Return the data below exactly, but only from the line containing "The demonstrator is" through the line containing "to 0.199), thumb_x", with both of those lines included.

(Available data)
☆ ☆ ☆ ☆

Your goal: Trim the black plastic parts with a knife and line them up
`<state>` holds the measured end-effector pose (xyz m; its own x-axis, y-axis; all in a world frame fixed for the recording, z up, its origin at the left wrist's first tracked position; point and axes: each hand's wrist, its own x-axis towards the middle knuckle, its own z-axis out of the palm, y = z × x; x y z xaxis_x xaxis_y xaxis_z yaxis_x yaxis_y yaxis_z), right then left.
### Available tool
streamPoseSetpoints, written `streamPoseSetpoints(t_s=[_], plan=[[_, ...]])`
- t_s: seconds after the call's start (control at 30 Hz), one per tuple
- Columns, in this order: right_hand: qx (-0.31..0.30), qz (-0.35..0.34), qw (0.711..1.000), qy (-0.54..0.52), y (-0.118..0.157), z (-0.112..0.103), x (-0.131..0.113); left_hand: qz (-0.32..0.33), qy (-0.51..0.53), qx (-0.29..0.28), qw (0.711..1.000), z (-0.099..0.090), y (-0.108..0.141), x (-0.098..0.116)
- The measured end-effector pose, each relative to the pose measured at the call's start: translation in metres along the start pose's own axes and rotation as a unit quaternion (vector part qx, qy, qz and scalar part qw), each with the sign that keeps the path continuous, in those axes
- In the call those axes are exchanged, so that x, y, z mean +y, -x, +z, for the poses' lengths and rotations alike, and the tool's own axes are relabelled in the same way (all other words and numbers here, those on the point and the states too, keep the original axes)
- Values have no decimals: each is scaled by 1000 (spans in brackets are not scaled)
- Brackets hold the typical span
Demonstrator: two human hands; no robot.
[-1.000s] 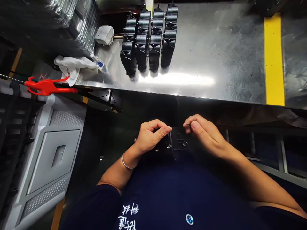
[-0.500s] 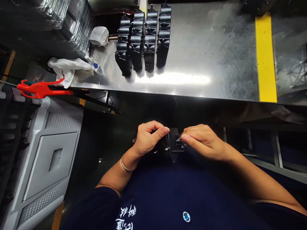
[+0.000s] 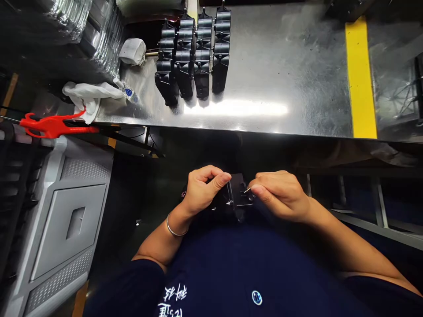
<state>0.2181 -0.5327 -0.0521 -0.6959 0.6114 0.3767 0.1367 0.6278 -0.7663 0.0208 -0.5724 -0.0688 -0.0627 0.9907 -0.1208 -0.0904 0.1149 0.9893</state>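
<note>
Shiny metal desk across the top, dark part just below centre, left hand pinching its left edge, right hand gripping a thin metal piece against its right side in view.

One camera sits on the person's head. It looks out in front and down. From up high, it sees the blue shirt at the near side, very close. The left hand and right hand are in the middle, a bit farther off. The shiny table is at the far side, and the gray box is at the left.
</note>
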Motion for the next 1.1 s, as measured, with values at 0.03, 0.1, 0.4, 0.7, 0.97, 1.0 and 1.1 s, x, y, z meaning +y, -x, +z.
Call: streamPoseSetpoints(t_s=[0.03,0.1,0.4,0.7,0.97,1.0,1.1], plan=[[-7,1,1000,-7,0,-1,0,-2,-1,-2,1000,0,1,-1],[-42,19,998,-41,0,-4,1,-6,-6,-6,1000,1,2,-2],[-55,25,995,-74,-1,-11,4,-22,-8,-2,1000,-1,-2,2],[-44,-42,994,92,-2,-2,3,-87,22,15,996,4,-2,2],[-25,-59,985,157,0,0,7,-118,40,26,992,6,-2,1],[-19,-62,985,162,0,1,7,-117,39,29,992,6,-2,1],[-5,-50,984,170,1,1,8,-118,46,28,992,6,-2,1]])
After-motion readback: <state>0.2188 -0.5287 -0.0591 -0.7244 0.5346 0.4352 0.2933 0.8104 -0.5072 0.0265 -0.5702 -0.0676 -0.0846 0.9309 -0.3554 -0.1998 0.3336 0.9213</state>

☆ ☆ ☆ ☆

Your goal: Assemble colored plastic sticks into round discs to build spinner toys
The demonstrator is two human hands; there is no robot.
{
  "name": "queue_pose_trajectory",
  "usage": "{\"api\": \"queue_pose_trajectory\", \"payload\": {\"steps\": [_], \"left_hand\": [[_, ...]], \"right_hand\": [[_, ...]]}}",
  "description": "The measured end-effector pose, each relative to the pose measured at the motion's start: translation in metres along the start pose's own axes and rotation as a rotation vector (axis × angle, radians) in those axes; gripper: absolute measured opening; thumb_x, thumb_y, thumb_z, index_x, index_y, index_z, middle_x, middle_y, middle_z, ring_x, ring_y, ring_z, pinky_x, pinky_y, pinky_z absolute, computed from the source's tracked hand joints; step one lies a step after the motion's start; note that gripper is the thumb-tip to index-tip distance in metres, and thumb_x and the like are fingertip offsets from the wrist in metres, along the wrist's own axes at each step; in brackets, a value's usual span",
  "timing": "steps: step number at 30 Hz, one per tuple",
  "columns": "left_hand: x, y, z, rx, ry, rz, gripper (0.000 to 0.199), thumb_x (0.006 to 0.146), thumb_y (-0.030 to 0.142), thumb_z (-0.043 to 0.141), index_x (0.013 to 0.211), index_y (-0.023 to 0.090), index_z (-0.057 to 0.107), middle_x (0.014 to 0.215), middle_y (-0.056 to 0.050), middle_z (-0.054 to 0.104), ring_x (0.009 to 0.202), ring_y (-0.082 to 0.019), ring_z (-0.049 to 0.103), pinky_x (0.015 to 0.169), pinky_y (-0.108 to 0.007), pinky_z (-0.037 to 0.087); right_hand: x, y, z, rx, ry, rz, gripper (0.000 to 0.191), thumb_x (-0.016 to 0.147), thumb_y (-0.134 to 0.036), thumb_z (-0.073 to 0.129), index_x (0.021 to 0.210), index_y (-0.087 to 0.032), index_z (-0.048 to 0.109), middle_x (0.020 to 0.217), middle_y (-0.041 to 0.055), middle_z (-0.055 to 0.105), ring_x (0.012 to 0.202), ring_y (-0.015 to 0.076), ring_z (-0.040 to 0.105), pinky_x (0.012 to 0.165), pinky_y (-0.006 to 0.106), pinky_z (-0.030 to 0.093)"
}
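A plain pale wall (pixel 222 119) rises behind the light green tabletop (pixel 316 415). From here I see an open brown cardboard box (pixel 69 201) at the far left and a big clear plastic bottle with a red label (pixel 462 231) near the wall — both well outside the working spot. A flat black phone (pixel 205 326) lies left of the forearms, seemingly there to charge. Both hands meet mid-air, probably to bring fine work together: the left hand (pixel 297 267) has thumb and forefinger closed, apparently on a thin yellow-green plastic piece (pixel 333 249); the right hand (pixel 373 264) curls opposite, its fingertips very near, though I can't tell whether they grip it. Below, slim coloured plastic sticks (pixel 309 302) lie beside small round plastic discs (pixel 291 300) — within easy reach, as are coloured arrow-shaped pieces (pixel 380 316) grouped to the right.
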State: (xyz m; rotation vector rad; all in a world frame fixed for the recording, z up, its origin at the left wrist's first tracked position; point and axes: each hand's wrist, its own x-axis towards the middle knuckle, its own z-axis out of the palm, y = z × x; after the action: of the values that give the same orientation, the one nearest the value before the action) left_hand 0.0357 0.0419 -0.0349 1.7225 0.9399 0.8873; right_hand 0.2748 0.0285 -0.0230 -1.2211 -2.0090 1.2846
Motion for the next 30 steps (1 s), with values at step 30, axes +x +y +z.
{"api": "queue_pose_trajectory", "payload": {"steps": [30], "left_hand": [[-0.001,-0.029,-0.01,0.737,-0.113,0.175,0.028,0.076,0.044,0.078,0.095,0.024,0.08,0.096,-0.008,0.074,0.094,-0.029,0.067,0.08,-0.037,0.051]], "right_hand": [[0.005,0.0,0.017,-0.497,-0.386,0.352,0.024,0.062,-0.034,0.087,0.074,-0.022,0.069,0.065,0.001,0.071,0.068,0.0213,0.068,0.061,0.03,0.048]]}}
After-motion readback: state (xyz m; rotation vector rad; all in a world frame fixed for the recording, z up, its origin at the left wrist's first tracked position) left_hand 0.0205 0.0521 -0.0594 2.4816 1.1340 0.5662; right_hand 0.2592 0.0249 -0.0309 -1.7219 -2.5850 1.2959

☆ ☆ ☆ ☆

(Solution below)
The demonstrator is two human hands; there is no robot.
{
  "name": "queue_pose_trajectory",
  "usage": "{\"api\": \"queue_pose_trajectory\", \"payload\": {\"steps\": [_], \"left_hand\": [[_, ...]], \"right_hand\": [[_, ...]]}}",
  "description": "The measured end-effector pose, each relative to the pose measured at the motion's start: translation in metres along the start pose's own axes and rotation as a rotation vector (axis × angle, radians) in those axes; gripper: absolute measured opening; thumb_x, thumb_y, thumb_z, index_x, index_y, index_z, middle_x, middle_y, middle_z, ring_x, ring_y, ring_z, pinky_x, pinky_y, pinky_z absolute, computed from the source's tracked hand joints; step one lies a step after the motion's start; note that gripper is the thumb-tip to index-tip distance in metres, and thumb_x and the like are fingertip offsets from the wrist in metres, along the wrist's own axes at each step; in brackets, a value's usual span",
  "timing": "steps: step number at 30 Hz, one per tuple",
  "columns": "left_hand: x, y, z, rx, ry, rz, gripper (0.000 to 0.199), thumb_x (0.006 to 0.146), thumb_y (-0.030 to 0.142), thumb_z (-0.043 to 0.141), index_x (0.013 to 0.211), index_y (-0.023 to 0.090), index_z (-0.057 to 0.107), middle_x (0.014 to 0.215), middle_y (-0.056 to 0.050), middle_z (-0.054 to 0.104), ring_x (0.009 to 0.202), ring_y (-0.082 to 0.019), ring_z (-0.049 to 0.103), pinky_x (0.015 to 0.169), pinky_y (-0.108 to 0.007), pinky_z (-0.037 to 0.087); right_hand: x, y, z, rx, ry, rz, gripper (0.000 to 0.191), thumb_x (-0.016 to 0.147), thumb_y (-0.134 to 0.036), thumb_z (-0.073 to 0.129), index_x (0.021 to 0.210), index_y (-0.087 to 0.032), index_z (-0.048 to 0.109), middle_x (0.020 to 0.217), middle_y (-0.041 to 0.055), middle_z (-0.055 to 0.105), ring_x (0.012 to 0.202), ring_y (-0.015 to 0.076), ring_z (-0.040 to 0.105), pinky_x (0.012 to 0.165), pinky_y (-0.006 to 0.106), pinky_z (-0.030 to 0.093)"

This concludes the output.